PROBLEM REQUIREMENTS: Examine the records and identify each line that includes the string "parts". Copy those lines.

================

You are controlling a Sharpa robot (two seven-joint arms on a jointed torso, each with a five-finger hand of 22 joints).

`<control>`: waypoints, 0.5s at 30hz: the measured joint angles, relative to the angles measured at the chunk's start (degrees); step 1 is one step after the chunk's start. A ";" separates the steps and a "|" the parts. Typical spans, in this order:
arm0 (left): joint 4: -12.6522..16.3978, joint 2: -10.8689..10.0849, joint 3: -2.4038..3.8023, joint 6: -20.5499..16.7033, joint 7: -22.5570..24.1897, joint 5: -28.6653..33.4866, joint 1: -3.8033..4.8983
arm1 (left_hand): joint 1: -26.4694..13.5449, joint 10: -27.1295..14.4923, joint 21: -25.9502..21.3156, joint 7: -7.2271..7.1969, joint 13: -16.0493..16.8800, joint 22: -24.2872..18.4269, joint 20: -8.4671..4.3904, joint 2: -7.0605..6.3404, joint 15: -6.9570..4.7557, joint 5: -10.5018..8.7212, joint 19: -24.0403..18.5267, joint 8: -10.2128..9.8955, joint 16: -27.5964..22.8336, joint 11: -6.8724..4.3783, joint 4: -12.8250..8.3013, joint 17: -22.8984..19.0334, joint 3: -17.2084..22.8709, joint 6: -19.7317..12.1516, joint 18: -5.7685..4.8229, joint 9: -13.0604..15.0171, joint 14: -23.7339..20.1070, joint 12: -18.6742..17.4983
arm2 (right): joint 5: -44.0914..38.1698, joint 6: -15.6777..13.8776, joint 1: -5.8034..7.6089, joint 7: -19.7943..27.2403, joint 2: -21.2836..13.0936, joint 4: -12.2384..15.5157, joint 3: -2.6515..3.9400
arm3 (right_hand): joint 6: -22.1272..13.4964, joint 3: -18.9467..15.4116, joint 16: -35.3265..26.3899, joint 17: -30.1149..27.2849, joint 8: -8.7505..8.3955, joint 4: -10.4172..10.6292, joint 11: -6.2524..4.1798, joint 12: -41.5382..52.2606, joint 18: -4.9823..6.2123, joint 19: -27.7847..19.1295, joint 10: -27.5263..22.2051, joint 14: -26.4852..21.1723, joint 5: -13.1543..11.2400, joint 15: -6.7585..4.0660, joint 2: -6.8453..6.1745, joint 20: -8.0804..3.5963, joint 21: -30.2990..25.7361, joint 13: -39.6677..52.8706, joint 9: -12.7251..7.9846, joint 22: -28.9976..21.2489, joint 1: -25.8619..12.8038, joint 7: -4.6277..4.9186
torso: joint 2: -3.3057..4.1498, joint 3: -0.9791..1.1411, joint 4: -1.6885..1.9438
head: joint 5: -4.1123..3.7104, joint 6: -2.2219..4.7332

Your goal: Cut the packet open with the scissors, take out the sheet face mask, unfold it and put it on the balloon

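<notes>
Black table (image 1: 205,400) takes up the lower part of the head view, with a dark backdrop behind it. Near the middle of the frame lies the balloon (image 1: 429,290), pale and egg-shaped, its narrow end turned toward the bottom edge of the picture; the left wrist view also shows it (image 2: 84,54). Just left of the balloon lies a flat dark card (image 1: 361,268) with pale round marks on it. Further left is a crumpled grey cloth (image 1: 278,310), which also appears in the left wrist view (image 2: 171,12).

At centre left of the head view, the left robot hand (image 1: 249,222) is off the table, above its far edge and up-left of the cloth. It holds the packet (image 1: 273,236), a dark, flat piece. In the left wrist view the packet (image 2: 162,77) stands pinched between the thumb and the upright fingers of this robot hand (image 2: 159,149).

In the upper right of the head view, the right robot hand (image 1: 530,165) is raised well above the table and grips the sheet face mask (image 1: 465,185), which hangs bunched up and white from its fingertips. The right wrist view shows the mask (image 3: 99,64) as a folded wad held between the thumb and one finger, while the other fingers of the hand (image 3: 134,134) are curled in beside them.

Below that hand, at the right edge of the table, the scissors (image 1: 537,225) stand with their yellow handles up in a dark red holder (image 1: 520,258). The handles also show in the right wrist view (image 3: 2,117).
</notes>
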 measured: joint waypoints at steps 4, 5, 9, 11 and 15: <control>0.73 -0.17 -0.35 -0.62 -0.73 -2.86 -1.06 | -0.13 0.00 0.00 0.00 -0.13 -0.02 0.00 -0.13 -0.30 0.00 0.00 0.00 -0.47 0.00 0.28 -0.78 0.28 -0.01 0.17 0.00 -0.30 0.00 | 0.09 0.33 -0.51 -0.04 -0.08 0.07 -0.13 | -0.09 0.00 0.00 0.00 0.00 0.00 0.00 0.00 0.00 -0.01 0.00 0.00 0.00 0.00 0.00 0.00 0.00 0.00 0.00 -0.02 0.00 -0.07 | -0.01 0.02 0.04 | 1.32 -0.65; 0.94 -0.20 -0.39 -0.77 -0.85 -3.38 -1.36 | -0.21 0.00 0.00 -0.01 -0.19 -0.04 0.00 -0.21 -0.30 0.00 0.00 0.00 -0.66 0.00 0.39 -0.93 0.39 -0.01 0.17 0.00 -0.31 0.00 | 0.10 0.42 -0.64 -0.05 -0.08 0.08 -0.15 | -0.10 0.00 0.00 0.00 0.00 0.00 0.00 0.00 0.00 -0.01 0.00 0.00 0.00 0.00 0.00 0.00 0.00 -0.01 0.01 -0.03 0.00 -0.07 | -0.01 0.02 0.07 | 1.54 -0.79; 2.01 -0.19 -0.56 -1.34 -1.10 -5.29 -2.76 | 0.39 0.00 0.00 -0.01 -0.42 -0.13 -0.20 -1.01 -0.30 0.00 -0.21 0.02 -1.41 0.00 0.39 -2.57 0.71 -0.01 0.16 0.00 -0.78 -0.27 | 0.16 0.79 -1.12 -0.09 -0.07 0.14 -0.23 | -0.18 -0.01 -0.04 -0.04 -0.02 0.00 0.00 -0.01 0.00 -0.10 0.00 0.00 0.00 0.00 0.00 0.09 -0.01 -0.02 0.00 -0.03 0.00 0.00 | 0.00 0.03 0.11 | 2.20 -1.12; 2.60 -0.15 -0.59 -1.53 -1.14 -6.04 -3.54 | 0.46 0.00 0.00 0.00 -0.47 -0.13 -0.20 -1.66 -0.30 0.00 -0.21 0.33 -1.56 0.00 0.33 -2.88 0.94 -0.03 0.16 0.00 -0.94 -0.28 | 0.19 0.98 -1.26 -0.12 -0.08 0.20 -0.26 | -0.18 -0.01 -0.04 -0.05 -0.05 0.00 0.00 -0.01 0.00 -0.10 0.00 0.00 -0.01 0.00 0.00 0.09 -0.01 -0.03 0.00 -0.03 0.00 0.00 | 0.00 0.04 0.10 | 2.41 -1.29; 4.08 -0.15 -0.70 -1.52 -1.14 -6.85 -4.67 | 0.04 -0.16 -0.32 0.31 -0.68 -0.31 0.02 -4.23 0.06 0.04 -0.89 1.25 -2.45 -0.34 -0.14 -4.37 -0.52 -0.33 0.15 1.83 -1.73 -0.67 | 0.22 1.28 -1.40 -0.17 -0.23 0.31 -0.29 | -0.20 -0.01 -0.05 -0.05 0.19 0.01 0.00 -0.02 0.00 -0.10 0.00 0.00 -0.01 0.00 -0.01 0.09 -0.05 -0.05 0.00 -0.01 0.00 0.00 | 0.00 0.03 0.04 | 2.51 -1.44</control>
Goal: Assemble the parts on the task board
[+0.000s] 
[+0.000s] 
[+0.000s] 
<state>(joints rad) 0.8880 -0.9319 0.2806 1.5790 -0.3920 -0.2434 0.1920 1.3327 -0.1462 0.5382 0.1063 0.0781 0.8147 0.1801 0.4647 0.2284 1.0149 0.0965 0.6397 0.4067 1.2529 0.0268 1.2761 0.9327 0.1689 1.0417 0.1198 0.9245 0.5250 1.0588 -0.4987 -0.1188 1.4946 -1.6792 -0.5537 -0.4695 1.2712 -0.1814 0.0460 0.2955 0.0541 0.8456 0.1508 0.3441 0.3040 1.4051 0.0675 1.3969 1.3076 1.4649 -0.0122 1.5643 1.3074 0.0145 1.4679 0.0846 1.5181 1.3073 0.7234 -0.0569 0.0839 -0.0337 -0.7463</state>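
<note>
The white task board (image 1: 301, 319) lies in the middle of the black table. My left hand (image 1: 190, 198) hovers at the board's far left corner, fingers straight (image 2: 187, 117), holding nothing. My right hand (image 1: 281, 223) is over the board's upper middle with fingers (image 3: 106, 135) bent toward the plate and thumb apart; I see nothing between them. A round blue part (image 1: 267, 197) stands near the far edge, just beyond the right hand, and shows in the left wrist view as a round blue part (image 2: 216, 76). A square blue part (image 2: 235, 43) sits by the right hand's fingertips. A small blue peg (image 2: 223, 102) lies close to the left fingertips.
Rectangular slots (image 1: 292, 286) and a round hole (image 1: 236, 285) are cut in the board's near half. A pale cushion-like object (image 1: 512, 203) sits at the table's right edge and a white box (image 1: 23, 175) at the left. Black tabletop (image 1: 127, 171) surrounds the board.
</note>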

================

EXERCISE RESULT:
`<control>`: waypoints, 0.5s at 30hz: the measured joint angles, relative to the angles measured at the chunk's start (degrees); step 1 is one step after the chunk's start. A ";" separates the steps and a "|" the parts. Typical spans, in this order:
Goal: Assemble the parts on the task board

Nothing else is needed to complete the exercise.